In a message dated 9/3/99 12:34:35 PM Eastern Daylight Time,
stephenk1@home.com writes:

> Hi Bill,
>
> Thanks for the reference. I really appreciate Kevin Brown's work and
> thinking! BTW, what do you make of my duality idea? (I just found out
> that Frieden supports duality! See: Frieden, B. R. & Soffer, B. H.

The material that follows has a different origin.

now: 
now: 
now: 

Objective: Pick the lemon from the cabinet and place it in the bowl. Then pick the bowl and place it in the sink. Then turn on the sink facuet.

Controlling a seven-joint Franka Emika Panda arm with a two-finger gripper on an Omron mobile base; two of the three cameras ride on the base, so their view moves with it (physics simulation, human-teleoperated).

> Physics Review E, 52, 2274- (1995))
> Is there any connection between the infinite products and the "logistic
> map"? (See:
> http://www.wiwi.uni-bielefeld.de/~boehm/members/klaus/logistic/) The
> "1/(1-x)" term is key component.
>
> Later,
>
> Stephen
>

Stephen,

Restate your duality theory, in 100 words or less,
then I will comment. :-] The paper is over 1 mB zipped; thanks
for figuring out what I'll be doing for the future. And that is
exactly the point I'm trying to make about 1/(1 - x). You may
think it is contrary to common sense when I propose that
NOW is NOT "pushed" from the PAST by a PAST operator,
but that the PAST was attracted to all possible NOW's by
an operator that only becomes evaluated in the NOW.
Another way of saying this is that NOW is attracted to
all FUTUREs by an operator to be measured in the FUTURE.

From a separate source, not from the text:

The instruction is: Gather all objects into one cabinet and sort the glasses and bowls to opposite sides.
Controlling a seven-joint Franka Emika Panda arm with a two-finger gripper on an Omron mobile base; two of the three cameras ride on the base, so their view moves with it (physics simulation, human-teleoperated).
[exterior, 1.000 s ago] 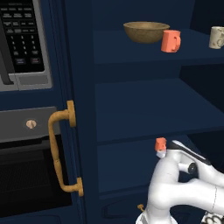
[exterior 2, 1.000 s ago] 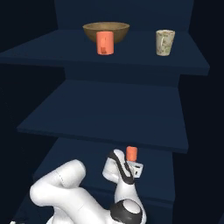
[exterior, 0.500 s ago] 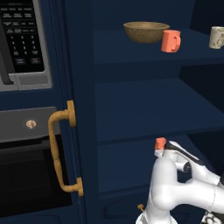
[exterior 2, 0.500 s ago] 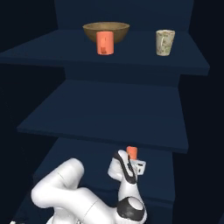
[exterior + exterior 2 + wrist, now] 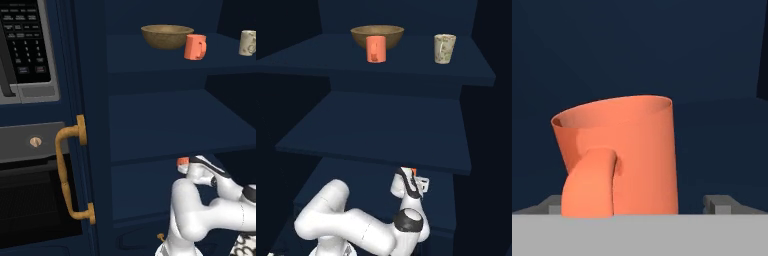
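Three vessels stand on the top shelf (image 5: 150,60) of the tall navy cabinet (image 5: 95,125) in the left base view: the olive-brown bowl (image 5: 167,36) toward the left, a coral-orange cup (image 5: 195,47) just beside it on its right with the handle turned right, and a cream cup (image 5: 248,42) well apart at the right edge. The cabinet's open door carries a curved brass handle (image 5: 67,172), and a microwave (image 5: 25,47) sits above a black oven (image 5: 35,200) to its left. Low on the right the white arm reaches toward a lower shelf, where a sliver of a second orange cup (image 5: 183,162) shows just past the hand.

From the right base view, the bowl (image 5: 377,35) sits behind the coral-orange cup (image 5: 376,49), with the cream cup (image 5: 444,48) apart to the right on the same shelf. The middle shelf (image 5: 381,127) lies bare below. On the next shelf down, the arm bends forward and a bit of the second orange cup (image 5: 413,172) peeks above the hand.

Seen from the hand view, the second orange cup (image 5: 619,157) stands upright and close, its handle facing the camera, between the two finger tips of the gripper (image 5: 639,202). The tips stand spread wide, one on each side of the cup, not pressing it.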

My disclaimer is that this state of affairs is due a subjective
limitation of the observer and by "psychophysical parallelism",
all objects are observers. And, that the underlying objective
structure has been programmed to subjectively mimic an
attraction to the FUTURE by objectively requiring every
augmentation of state in a given world to be accompanied by
related augmentations in a majority of other worlds. That is,
( 1 + x ) objectively in multiplicity leads to a subjective
reality where the FUTURE seems to attract the PRESENT.
My infinite products are simply candidates for role of the
objective multiplicity that subjectively offers the seemingly
non-intuitive conclusions drawn above.